Anyway, in this “making of…” video, Chomet demonstrates how he first draws his sketches in non-photo blue, and then hones in on the refined outline in black, which is the only color the camera will read. Unfortunately, I couldn’t find a copy of that video on line, but I did find something similar in this clip about his animating The Illusionist.

Chomet says finding the right lines is “discovering something” that was already there, like Michelangelo freeing figures in marble. I am in no way trying to imply that I am on the same level as either of these artists, but I always feel like I’m trying to carve out an image when I draw, so this approach struck a chord with me.

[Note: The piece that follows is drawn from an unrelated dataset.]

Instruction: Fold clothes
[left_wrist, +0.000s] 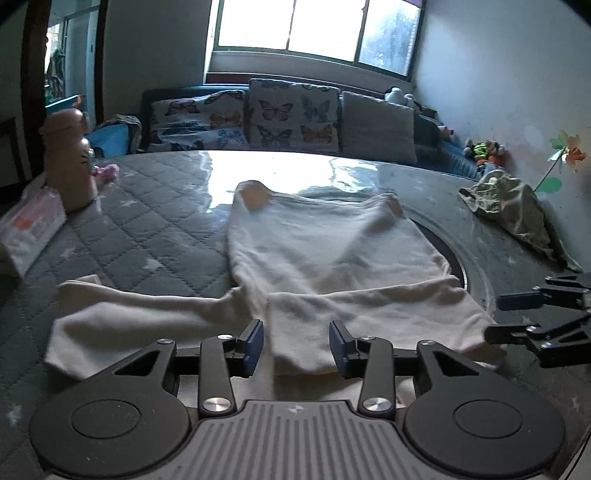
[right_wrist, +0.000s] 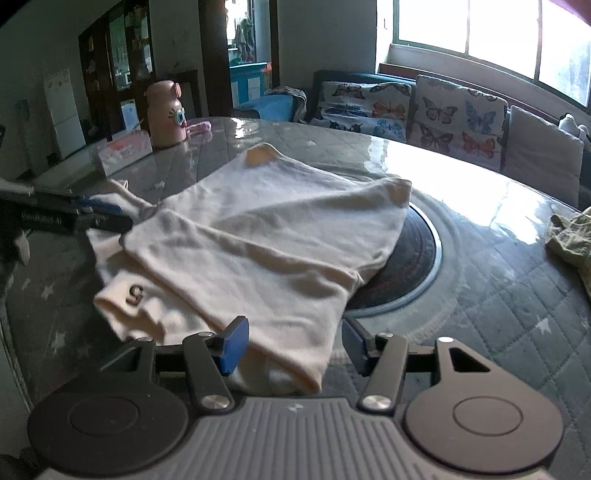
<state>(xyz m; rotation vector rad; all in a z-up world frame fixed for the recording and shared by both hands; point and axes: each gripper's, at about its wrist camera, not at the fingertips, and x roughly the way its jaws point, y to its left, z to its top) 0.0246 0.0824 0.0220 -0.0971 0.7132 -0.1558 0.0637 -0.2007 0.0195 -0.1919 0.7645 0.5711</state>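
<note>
My left tongs (left_wrist: 296, 345) hang released over the near edge of the cream shirt (left_wrist: 325, 254), the blue pads spread with nothing between them. My right tongs (right_wrist: 293, 345) are released too, spread to either side of the shirt's near corner, where the cloth lies loose and ungripped. The shirt lies flat on the quilted table (left_wrist: 147, 229), one sleeve (left_wrist: 122, 314) stretched out to the left and the other folded across the body. From the right side I see a small mark (right_wrist: 135, 293) on the near cuff. Under the shirt's right edge sits a dark round plate (right_wrist: 410, 258) set into the table. Farther left stand a pink bottle (left_wrist: 70, 158) and a tissue pack (left_wrist: 31, 225); far right lies a crumpled green cloth (left_wrist: 513, 206). Beyond the table, butterfly cushions (left_wrist: 291, 114) line a sofa under the window (left_wrist: 317, 26)
</note>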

This is my humble, homey version of what Chomet and Michelangelo do.

A photocopy of my rough:

IMG_1612

A blue line drawing on tracing paper over the photocopy:

IMG_1611

The blue line drawing alone:

IMG_1610

I haven’t gone to black pencil on the above sketch quite yet. I will do that once I have the editors go-ahead on the full dummy. In the drawing below, I’ve gone halfway using a darker blue pencil, inching my way towards black.

IMG_1626

Then I scan my blue line drawings into Photoshop, adjust the gray-scale levels to eliminate some of the lighter blue, and place the images in the dummy lay-out with InDesign. It’s not exactly what the animators do, but it works for me.

BB 6-7 kids

Well, during the time it took me to write this post, I heard back from the editor and have full approval to proceed with the final art. That was a short, but welcome reprieve! Back to work!